> _Problem_
Return every record exactly as written.

> _Records for the task_
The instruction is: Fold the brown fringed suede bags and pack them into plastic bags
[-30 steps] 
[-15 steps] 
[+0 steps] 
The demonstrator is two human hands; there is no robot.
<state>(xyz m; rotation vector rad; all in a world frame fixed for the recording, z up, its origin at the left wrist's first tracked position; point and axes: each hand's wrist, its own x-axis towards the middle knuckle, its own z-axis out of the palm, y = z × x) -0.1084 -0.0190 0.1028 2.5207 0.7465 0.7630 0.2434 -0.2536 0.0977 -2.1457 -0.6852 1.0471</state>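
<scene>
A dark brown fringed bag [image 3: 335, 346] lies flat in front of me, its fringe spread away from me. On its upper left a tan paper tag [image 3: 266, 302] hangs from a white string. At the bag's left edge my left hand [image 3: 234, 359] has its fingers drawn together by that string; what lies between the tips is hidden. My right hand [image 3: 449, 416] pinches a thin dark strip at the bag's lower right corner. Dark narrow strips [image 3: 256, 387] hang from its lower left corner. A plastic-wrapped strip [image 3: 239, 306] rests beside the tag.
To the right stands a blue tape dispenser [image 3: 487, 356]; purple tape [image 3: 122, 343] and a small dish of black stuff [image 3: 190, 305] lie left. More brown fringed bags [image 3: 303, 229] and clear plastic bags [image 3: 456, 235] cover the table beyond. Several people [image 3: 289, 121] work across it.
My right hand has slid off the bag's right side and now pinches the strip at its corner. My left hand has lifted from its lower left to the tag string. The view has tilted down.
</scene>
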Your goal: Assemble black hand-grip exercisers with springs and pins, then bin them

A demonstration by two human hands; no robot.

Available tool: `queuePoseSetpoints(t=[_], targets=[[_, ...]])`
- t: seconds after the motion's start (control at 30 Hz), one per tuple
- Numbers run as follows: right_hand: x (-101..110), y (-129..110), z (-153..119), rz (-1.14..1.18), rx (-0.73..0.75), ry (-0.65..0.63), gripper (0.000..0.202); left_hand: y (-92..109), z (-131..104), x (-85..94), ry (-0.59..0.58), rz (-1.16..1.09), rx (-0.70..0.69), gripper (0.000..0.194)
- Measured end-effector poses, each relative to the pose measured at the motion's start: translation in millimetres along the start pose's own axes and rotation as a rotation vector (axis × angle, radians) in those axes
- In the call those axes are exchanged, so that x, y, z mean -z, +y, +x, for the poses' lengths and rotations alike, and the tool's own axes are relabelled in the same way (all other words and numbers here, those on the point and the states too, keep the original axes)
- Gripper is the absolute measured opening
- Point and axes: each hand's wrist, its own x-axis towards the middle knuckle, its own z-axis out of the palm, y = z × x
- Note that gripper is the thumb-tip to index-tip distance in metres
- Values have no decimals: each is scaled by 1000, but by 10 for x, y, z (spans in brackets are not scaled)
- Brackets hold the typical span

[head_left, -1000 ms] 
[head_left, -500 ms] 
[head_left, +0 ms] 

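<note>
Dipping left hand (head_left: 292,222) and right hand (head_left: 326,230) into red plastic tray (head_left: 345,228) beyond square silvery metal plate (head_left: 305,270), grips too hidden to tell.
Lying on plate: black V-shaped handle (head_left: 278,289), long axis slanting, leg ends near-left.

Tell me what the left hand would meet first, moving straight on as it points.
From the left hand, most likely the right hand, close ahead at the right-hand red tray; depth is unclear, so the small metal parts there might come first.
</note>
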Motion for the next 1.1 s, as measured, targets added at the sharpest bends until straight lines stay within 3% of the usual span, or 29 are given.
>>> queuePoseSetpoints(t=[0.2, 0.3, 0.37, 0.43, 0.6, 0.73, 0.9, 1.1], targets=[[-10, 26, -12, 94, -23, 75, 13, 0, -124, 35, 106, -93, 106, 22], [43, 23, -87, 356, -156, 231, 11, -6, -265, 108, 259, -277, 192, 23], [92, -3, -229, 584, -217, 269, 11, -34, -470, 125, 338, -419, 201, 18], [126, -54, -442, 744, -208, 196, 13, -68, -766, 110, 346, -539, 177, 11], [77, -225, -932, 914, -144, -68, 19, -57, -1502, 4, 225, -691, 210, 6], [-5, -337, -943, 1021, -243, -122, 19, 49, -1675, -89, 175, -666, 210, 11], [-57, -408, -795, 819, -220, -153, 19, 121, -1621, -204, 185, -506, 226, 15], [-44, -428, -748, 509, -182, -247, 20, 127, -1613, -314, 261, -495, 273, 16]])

> _Answer to the problem_
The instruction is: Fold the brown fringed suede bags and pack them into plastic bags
[-30 steps] 
[-15 steps] 
[+0 steps] 
The demonstrator is two human hands; there is no robot.
<state>(xyz m; rotation vector rad; all in a world frame fixed for the recording, z up, its origin at the left wrist's first tracked position; point and axes: each hand's wrist, its own x-axis towards the middle knuckle, its own z-axis out of the palm, y = z × x) -0.1084 -0.0190 0.1028 2.5207 0.7465 0.7630 0.2434 -0.2536 0.0977 -2.1457 -0.6852 1.0471</state>
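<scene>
A dark brown fringed bag [image 3: 335, 346] lies flat in front of me, its fringe spread away from me. On its upper left a tan paper tag [image 3: 266, 302] hangs from a white string. At the bag's left edge my left hand [image 3: 234, 359] has its fingers drawn together by that string; what lies between the tips is hidden. My right hand [image 3: 449, 416] pinches a thin dark strip at the bag's lower right corner. Dark narrow strips [image 3: 256, 387] hang from its lower left corner. A plastic-wrapped strip [image 3: 239, 306] rests beside the tag.
To the right stands a blue tape dispenser [image 3: 487, 356]; purple tape [image 3: 122, 343] and a small dish of black stuff [image 3: 190, 305] lie left. More brown fringed bags [image 3: 303, 229] and clear plastic bags [image 3: 456, 235] cover the table beyond. Several people [image 3: 289, 121] work across it.
My right hand has slid off the bag's right side and now pinches the strip at its corner. My left hand has lifted from its lower left to the tag string. The view has tilted down.
</scene>
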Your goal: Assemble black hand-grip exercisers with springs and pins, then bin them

A demonstration by two human hands; no robot.

Available tool: `queuePoseSetpoints(t=[_], targets=[[_, ...]])`
- t: seconds after the motion's start (control at 30 Hz), one per tuple
- Numbers run as follows: right_hand: x (-101..110), y (-129..110), z (-153..119), rz (-1.14..1.18), rx (-0.73..0.75), ry (-0.65..0.63), gripper (0.000..0.202); left_hand: y (-92..109), z (-131..104), x (-85..94), ry (-0.59..0.58), rz (-1.16..1.09), rx (-0.70..0.69), gripper (0.000..0.194)
- Measured end-effector poses, each relative to the pose measured at the motion's start: translation in millimetres along the start pose's own axes and rotation as a rotation vector (axis × angle, radians) in those axes
- In the call those axes are exchanged, so that x, y, z mean -z, +y, +x, for the poses' lengths and rotations alike, and the tool's own axes are relabelled in the same way (all other words and numbers here, those on the point and the states too, keep the original axes)
- Gripper is the absolute measured opening
- Point and axes: each hand's wrist, its own x-axis towards the middle knuckle, its own z-axis out of the palm, y = z × x
- Note that gripper is the thumb-tip to index-tip distance in metres
- Values have no decimals: each is scaled by 1000, but by 10 for x, y, z (spans in brackets are not scaled)
- Brackets hold the typical span

[head_left, -1000 ms] 
[head_left, -500 ms] 
[head_left, +0 ms] 

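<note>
Dipping left hand (head_left: 292,222) and right hand (head_left: 326,230) into red plastic tray (head_left: 345,228) beyond square silvery metal plate (head_left: 305,270), grips too hidden to tell.
Lying on plate: black V-shaped handle (head_left: 278,289), long axis slanting, leg ends near-left.

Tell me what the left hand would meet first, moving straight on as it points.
From the left hand, most likely the right hand, close ahead at the right-hand red tray; depth is unclear, so the small metal parts there might come first.
</note>
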Motion for the next 1.1 s, as measured, targets added at the sharpest bends until straight lines stay within 3% of the usual span, or 29 are given.
>>> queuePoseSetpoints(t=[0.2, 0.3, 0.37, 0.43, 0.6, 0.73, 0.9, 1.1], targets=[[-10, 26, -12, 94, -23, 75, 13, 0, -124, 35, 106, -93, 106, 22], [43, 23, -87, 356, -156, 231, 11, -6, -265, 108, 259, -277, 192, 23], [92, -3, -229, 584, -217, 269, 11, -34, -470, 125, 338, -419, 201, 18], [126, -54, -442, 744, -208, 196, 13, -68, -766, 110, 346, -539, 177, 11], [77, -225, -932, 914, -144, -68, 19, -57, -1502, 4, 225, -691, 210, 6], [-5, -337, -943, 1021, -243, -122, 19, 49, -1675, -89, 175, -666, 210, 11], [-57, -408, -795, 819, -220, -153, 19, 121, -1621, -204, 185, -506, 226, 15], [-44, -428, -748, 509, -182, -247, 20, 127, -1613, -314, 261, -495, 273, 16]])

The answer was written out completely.